Content starts

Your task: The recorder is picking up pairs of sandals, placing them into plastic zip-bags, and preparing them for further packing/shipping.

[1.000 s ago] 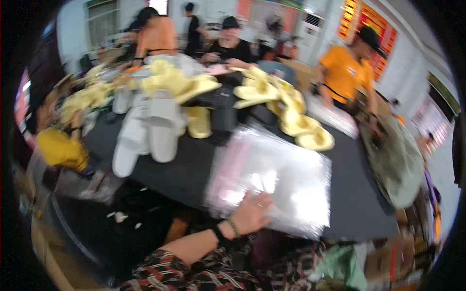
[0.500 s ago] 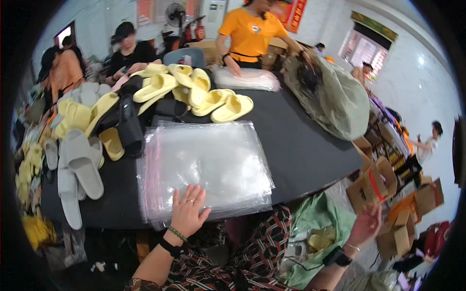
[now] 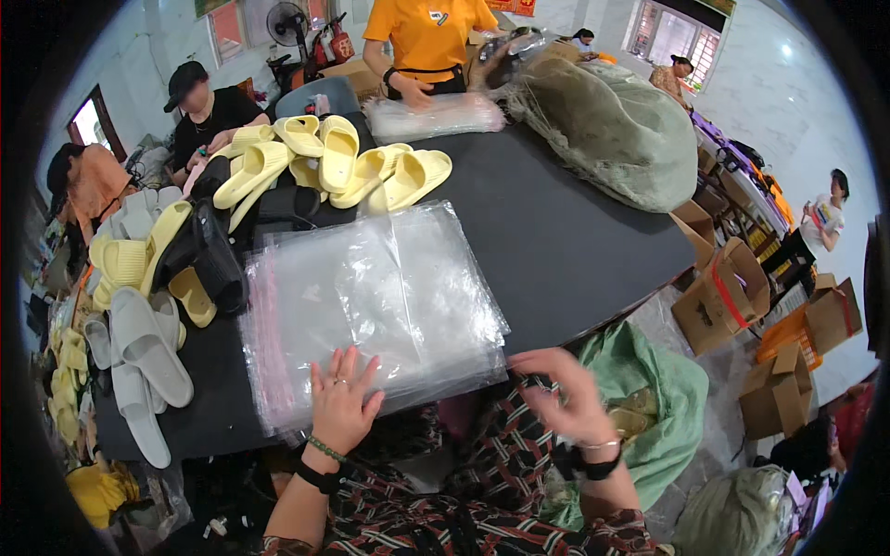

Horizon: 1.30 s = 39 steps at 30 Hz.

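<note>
One green sack (image 3: 681,380), gaping at the person's right, is seen with yellowish items (image 3: 633,417) inside; one grey-green sack (image 3: 612,130) is laid on the dark desk (image 3: 575,278), its contents unclear. At least three cardboard boxes (image 3: 709,310) are counted beyond. On the desk, one stack of clear bags (image 3: 380,296) is pressed by the left hand (image 3: 340,406), fingers spread; the right hand (image 3: 570,403), blurred, is held near its right corner, fingers loosely parted. At least six yellow slippers (image 3: 338,159) are piled behind, three grey slippers (image 3: 153,357) leftward.
</note>
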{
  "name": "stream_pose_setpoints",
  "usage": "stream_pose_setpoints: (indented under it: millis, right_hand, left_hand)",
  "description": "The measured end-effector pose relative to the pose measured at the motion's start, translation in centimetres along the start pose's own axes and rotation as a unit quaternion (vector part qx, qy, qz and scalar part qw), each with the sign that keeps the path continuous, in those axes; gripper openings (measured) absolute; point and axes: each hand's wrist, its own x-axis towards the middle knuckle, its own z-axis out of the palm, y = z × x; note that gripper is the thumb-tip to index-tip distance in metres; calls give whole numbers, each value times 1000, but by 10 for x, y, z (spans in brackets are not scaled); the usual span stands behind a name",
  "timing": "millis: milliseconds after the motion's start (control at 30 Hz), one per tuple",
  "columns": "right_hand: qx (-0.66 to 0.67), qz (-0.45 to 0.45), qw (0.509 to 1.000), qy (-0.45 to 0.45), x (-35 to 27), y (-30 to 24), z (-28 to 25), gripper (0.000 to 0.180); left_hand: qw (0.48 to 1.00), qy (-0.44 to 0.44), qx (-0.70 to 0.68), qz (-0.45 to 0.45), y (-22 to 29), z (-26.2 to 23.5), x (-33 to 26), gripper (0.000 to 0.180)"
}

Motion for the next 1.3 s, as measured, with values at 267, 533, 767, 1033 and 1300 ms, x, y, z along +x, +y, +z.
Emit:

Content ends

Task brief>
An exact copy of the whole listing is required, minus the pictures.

Problem solution>
Your task: The recorder is picking up pairs of sandals, placing them into plastic zip-bags, and preparing them for further packing/shipping.

[1.000 s ago] 
[0.500 s ago] 
[now] 

Horizon: 1.30 s = 39 steps at 30 Hz.

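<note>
One green sack (image 3: 681,380), gaping at the person's right, is seen with yellowish items (image 3: 633,417) inside; one grey-green sack (image 3: 612,130) is laid on the dark desk (image 3: 575,278), its contents unclear. At least three cardboard boxes (image 3: 709,310) are counted beyond. On the desk, one stack of clear bags (image 3: 380,296) is pressed by the left hand (image 3: 340,406), fingers spread; the right hand (image 3: 570,403), blurred, is held near its right corner, fingers loosely parted. At least six yellow slippers (image 3: 338,159) are piled behind, three grey slippers (image 3: 153,357) leftward.
</note>
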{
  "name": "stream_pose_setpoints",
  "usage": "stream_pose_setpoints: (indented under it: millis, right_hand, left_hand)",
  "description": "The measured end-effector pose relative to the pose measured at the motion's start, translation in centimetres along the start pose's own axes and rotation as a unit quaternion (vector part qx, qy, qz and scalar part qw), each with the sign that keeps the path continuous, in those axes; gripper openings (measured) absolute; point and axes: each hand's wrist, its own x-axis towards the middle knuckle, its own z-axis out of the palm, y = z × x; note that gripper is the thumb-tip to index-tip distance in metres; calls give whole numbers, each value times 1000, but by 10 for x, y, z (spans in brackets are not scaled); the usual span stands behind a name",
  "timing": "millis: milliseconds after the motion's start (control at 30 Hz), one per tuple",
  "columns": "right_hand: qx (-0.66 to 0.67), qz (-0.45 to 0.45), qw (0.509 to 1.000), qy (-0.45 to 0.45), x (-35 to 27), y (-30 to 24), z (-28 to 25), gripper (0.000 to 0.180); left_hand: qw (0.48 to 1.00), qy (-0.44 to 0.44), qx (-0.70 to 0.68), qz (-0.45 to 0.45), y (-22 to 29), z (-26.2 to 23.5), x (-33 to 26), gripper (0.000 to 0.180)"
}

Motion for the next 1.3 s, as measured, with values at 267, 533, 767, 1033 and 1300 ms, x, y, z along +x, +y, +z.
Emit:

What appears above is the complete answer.